York professor invited to participate in UN panel on Indigenous communities and environment

Indigenous feathers

Sometimes the most meaningful experiences arrive in the most unexpected ways.

That was the experience for York University political science Professor Gabrielle Slowey. Late last December, Slowey, who is also the director of the Robarts Centre for Canadian Studies at York University, received a direct message on Twitter from the Alvin Fiddler, who is the Grand Chief of the Nishnawbe Aski Nation (NAN) asking her to call him.

Gabrielle Slowey
Gabrielle Slowey

So, she did. During their conversation, Fiddler told Slowey that his team plans to participate in meetings at the United Nations that will be held in April 2020 and he wanted Slowey to be a part of his delegation and speak as part of his panel. The title of the proposed session is: “Climate Emergency and Impacts on Treaty and Inherent Rights” and the overall theme of the UNPFII 19th session is “peace, justice and strong institutions: The role of Indigenous peoples in implementing Sustainable Development.”

Slowey immediately agreed. “This is an amazing opportunity and I am honored and humbled to be invited to join Chief Fiddler and his delegation in New York in April,” said Slowey.

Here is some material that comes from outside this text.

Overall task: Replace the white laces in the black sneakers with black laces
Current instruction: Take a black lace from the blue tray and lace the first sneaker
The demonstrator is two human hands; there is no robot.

Fiddler told Slowey that he was aware of her work with First Nations’ communities and the environment. Slowey, a settler (her parents immigrated from Ireland), has been working in, and with. First Nations communities since the late 1990s. Since that time, she has travelled to, or worked with the Mi’kmaq and Malisset communities of New Brunswick, the Mikisew Cree First Nation of Alberta, the James Bay Cree of Northern Quebec, the Ngai Tahu and Tainui of New Zealand, the Vuntut Gwitchin of Old Crow Yukon, the Inuvialuit of Tuktoyaktuk, Northwest Territories and the Delaware of Southwestern Ontario. Her research concentrates on the political economy of resource extraction, environmental/ecological governance, the duty to consult, treaties, land claims and self-government. Slowey’s approach is very much community-based and draws upon broader theoretical concerns of colonialism, reconciliation, staples and democracy.

In early March Slowey will be attending the National Climate Change meetings taking place in Whitehorse, Yukon. She will also be presenting on her recent work on climate change and how northern First Nations are addressing it in their communities at the North American Indigenous Studies Conference taking place in Toronto in May.